Navigate to the Spark installation directory (~/spark
in the VirtualBox appliance) and run bin/spark-shell
. This is the Spark Scala REPL, which is very similar to PySpark, except it uses Scala. First, you're going to need a couple of import statements:
import org.apache.spark._
import org.apache.spark.graphx._
import org.apache.spark.graphx.lib._
Next, load the graph edges from the supplied ~/data/movie-edges.txt
file:
val graph = GraphLoader.edgeListFile(sc,
"file:///home/vagrant/data/movie-edges.txt")

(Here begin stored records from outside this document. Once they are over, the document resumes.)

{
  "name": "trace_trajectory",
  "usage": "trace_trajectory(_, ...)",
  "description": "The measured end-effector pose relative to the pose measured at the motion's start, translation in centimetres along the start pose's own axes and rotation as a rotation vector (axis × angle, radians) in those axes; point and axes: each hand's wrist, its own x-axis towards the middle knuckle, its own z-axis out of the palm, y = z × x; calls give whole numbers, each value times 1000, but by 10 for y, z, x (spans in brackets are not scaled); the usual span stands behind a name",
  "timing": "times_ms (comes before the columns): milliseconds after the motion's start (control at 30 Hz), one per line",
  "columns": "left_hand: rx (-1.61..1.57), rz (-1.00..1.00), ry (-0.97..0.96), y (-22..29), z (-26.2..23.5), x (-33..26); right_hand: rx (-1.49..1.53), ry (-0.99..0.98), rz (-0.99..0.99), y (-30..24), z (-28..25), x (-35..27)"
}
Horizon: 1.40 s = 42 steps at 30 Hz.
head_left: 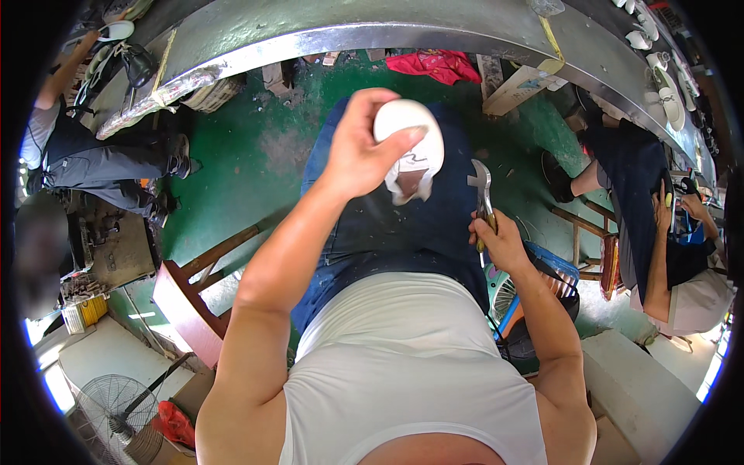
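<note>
Green floor [221, 143] underneath, with a metal bench [325, 19] along the far side and a red cloth [438, 66] below its near edge. Above blue trousers [387, 240], a white shoe [401, 116] in the left hand [363, 151]: fingers bent partway open round its far left side, tips hidden, thumb across the near face. To the right, apart from it, a metal tool [483, 190] in the right hand [504, 240], fingers curled closed round the handle, head pointing far.

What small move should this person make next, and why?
Perhaps bring the hammer closer to the white piece: the left hand holds that piece above the lap, while the right hand grips the hammer off to its right, not touching it.
</note>
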Motion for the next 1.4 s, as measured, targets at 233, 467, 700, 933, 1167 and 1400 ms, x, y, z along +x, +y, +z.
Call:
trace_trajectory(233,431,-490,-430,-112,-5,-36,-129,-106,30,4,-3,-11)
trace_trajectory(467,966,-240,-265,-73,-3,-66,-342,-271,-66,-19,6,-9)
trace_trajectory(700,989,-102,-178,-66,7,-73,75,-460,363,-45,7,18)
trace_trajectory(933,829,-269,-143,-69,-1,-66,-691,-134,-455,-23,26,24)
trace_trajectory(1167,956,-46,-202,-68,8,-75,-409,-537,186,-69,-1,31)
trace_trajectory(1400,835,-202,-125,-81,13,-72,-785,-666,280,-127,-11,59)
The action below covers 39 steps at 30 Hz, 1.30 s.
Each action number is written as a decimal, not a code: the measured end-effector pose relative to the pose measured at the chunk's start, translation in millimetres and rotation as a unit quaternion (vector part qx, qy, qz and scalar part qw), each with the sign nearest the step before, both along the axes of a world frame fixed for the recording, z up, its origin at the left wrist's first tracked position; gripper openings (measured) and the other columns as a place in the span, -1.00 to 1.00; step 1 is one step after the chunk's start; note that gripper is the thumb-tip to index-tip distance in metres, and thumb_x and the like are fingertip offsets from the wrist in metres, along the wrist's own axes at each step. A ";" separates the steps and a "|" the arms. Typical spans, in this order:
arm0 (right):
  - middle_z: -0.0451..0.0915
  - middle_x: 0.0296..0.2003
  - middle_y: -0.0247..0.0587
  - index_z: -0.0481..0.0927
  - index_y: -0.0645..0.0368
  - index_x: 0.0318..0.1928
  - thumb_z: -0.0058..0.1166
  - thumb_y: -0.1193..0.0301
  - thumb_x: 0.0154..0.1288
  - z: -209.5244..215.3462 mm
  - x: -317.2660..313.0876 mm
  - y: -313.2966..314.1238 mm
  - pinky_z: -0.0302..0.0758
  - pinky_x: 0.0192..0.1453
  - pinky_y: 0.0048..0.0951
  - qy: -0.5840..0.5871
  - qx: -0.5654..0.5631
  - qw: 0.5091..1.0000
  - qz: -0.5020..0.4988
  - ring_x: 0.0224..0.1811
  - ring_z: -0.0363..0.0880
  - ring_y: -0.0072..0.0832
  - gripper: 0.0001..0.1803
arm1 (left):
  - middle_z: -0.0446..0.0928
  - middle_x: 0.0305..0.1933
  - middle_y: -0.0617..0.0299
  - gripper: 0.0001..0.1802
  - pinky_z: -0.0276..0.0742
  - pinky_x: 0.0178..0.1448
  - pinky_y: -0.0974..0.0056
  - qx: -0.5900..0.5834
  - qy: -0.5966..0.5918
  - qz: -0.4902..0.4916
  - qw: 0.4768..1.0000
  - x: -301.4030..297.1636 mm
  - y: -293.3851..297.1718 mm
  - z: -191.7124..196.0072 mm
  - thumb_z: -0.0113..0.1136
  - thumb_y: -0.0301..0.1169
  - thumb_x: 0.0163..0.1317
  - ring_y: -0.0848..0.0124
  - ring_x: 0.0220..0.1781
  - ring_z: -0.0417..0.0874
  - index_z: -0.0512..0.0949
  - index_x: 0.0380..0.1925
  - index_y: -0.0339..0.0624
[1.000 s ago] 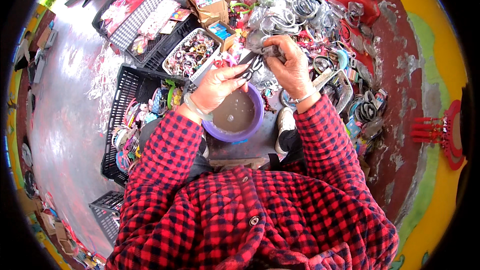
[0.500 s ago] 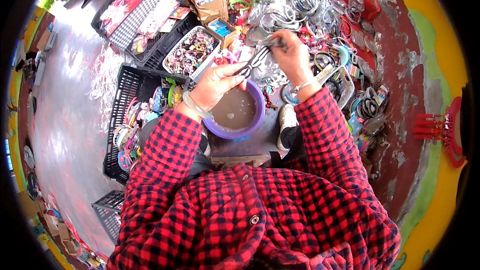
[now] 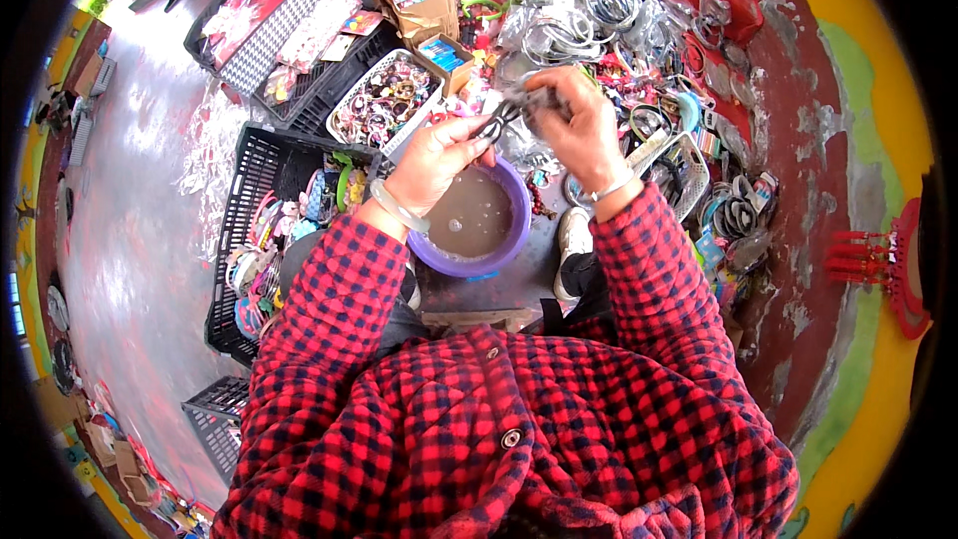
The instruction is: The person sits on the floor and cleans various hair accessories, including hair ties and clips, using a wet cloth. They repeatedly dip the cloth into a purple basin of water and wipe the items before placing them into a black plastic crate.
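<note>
My left hand pinches a black looped band with pale edges, above the far side of a purple basin. Murky water with a few bubbles stands in the basin. At the band's other end is my right hand, its fingers curled closed. Something dark grey and blurred shows at those fingers; motion smear keeps me from naming it. Both hands are up off the basin, the right one farther to the right.
Left of the basin stands a black crate of colourful headbands. Beyond it are a white basket of hair ties and a cardboard box. Bagged bands heap up at the far right. A white shoe is beside the basin.
The band was stretched out in a straight strip between my hands and now shows as loose loops. My right hand has come slightly nearer and turned; the left stays almost in place.
</note>
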State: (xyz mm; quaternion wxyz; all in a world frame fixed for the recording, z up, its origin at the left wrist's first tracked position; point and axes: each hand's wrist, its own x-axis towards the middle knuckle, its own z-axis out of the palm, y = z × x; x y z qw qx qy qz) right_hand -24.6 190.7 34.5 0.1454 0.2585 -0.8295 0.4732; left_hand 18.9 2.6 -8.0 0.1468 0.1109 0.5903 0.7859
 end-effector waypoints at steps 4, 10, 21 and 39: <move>0.50 -0.44 -0.08 0.52 0.16 -0.34 0.01 0.64 -0.06 -20.6 -4.3 -3.3 0.47 -0.22 -0.33 0.001 0.015 1.000 0.017 -0.32 0.53 -0.22 -0.80 | 0.50 -0.34 0.26 -0.65 0.40 -0.15 0.47 -0.057 0.006 -0.013 0.998 -0.9 -1.4 -3.1 -0.03 -0.54 0.25 0.56 -0.30 0.49 0.40 0.04 -0.39; 0.54 -0.41 -0.12 0.54 0.16 -0.29 0.05 0.61 -0.06 -17.9 -13.2 6.7 0.46 -0.23 -0.38 -0.074 -0.058 0.992 -0.081 -0.35 0.54 -0.29 -0.77 | 0.52 -0.33 0.24 -0.65 0.38 -0.12 0.47 -0.004 -0.003 0.015 1.000 -2.3 -1.7 -1.0 -0.05 -0.54 0.26 0.55 -0.28 0.49 0.37 0.06 -0.39; 0.51 -0.37 -0.11 0.52 0.15 -0.34 0.05 0.58 -0.05 -28.6 -15.6 -5.7 0.44 -0.18 -0.23 0.086 0.097 0.990 -0.050 -0.24 0.49 -0.13 -0.82 | 0.53 -0.29 0.27 -0.67 0.38 -0.21 0.49 0.008 -0.061 -0.009 0.998 -2.9 -1.6 -7.6 -0.07 -0.58 0.23 0.58 -0.31 0.46 0.39 0.02 -0.36; 0.48 -0.46 -0.13 0.51 0.13 -0.42 0.11 0.48 -0.10 -14.4 -9.8 0.3 0.45 -0.30 -0.18 0.092 0.127 0.982 -0.107 -0.35 0.49 -0.15 -0.86 | 0.52 -0.37 0.31 -0.67 0.33 -0.30 0.52 -0.008 -0.042 0.103 0.994 -5.4 1.6 -12.6 -0.08 -0.56 0.24 0.61 -0.40 0.44 0.41 0.02 -0.33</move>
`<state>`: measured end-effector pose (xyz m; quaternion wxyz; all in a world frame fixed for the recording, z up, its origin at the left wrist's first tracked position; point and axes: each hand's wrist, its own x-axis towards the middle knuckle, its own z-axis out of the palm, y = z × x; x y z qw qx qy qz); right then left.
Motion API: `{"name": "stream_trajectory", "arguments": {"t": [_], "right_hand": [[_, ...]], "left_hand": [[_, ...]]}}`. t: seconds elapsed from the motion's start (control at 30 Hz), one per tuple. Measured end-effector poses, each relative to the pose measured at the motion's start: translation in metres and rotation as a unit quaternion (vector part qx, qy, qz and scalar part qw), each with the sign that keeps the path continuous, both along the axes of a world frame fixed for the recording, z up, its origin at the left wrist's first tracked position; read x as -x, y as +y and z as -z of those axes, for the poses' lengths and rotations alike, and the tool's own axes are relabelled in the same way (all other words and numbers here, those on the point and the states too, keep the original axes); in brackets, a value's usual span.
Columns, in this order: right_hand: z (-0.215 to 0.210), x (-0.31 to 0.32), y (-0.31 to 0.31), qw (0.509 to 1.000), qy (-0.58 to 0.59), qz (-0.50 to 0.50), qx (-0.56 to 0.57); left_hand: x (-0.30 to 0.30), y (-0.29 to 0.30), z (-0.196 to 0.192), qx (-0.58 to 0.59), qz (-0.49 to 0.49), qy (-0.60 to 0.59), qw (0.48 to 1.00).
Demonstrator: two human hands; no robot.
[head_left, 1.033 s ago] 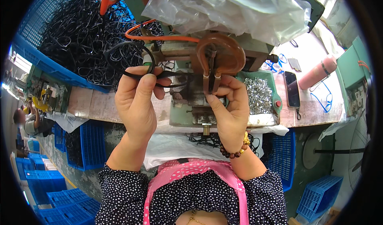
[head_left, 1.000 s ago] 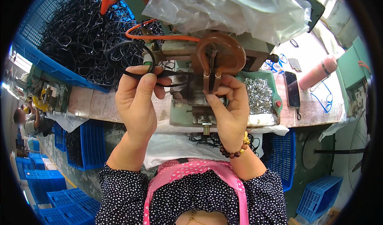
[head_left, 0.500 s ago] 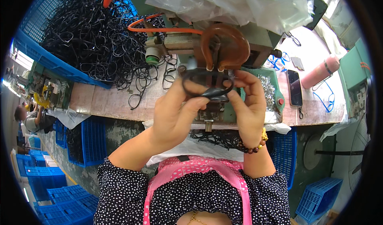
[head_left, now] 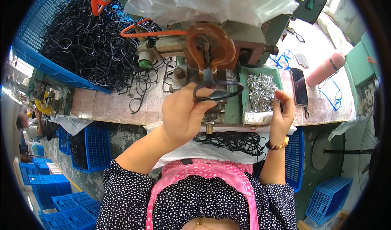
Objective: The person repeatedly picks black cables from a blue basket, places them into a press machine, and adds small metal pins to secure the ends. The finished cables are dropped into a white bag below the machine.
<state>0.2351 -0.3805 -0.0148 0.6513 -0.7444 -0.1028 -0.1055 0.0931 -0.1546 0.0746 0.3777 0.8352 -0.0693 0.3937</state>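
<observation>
My left hand pinches a black eyeglass frame by one end, between thumb and fingers. The frame is held up in front of the machine, below its brown ring-shaped coil. My right hand is apart from the frame, at the right edge of a green tray of small shiny metal parts. Its fingers are curled together; whatever they may hold is too small to make out. Under the frame, the machine's metal fixture is partly hidden.
A blue crate heaped with black eyeglass frames stands at the left, some spilling onto the table. A phone, a pink bottle and blue frames lie at the right. More black frames lie at my lap. A person sits far left.
My right hand has let go of the eyeglass frame and moved right to the metal parts tray. My left hand keeps hold of the frame. The view has shifted slightly.
</observation>
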Motion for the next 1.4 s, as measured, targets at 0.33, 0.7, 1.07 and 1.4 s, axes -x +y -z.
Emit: {"name": "stream_trajectory", "arguments": {"t": [0.33, 0.7, 1.07, 1.4], "right_hand": [[0.0, 0.011, 0.018, 0.91, -0.217, -0.069, 0.346], [0.001, 0.009, 0.022, 0.968, -0.108, -0.024, 0.226], [-0.002, 0.02, 0.019, 0.972, 0.073, -0.171, -0.145], [-0.024, 0.038, 0.028, 0.942, 0.095, -0.22, -0.237]], "left_hand": [[-0.003, -0.002, -0.012, -0.015, 0.013, -0.056, 0.998], [0.064, 0.146, 0.106, -0.074, -0.393, 0.219, 0.89], [0.09, 0.157, 0.093, -0.17, -0.42, 0.18, 0.873], [0.071, 0.066, 0.01, 0.25, -0.137, 0.044, 0.958]]}}
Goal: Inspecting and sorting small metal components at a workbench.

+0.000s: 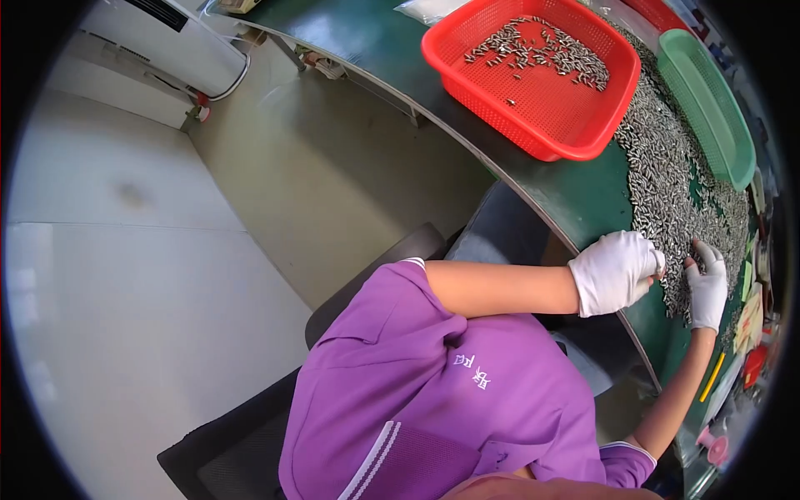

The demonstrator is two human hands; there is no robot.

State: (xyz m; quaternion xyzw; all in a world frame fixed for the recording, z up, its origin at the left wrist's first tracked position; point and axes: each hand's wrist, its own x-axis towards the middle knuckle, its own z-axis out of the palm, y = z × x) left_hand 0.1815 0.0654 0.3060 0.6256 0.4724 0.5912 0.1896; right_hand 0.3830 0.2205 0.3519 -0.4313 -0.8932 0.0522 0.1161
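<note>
A large heap of small silvery metal pins (658, 179) spreads over the green table. At its near end my left hand (618, 273), in a white glove with bare fingertips, is curled closed at the heap's edge. Whatever is inside its fingers is hidden. My right hand (707, 287), gloved the same way, rests on the pins a short way to the right. Its fingers are parted, and no held piece shows among them. A red perforated plastic basket (533, 125) stands beyond my left hand, with a scattering of the same pins on its bottom.
A green perforated tray (708, 108) lies along the heap's right side. Near my right forearm are a yellow pen (712, 377), a pink spool (713, 446) and assorted papers. The green table (575, 200) has a curved-looking near edge. A black chair (242, 433) is behind me.
</note>
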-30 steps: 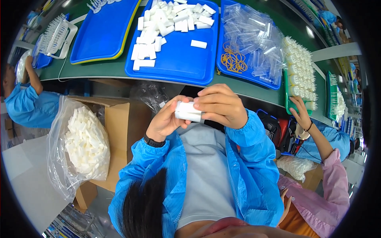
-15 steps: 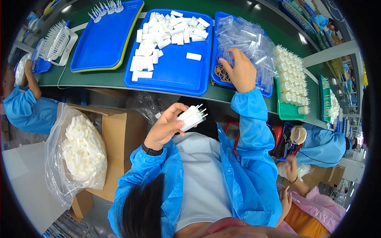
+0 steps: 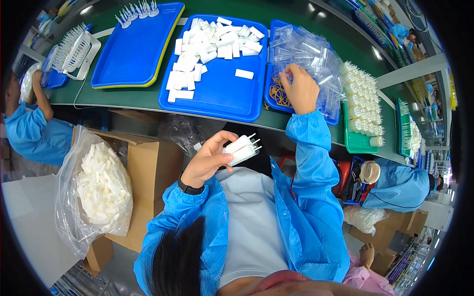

This file was generated from the same dataset, but it has a format that GraphX natively supports. You can check out the format by running the following commands:
$ head ~/data/movie-edges.txt
0 1
2 3
2 4
2 5
2 6
7 8
9 10
11 10
12 10
13 10
$ head ~/data/movie-vertices.txt
0 Howard Stern on Demand
1 #1 Single
2 #LawstinWoods
3 Lost
4 Kenny Rogers and Dolly Parton: Together
5 The Grudge
6 The Ring
7 #MonologueWars
8 Trainspotting
9 Community
That's it -- we can run PageRank. Instead of working with a set number of iterations, the PageRank implementation in GraphX can run until the ranks converge (stop changing). We'll set the tolerance threshold to 0.0001, which means we're waiting for convergence up to that threshold. This computation took just under 2 minutes on the same machine!
val pageRank = PageRank.runUntilConvergence(graph, 0.0001).vertices.map(
p => (p._1.toInt, p._2)).cache()
The resulting graph vertices are pairs of the vertex id and its rank. We use
toInt
to convert it to an int for the subsequent join operation.
Next, load the vertices file that specifies the movie title for each id:
val titles = sc.textFile("file:///home/vagrant/data/movie-vertices.txt").map(
line => {
val parts = line.split(" ")
(parts(0).toInt, parts.drop(1).mkString(" "))
}
)
Finally, join the ranks and the titles and sort the result to print the top 10 movies by rank:
titles.join(pageRank).sortBy(-_._2._2).map(_._2).take(10)
Besides being easier to use than implementing your own algorithms, why do you think GraphX has potential for being faster than something you'd roll by hand?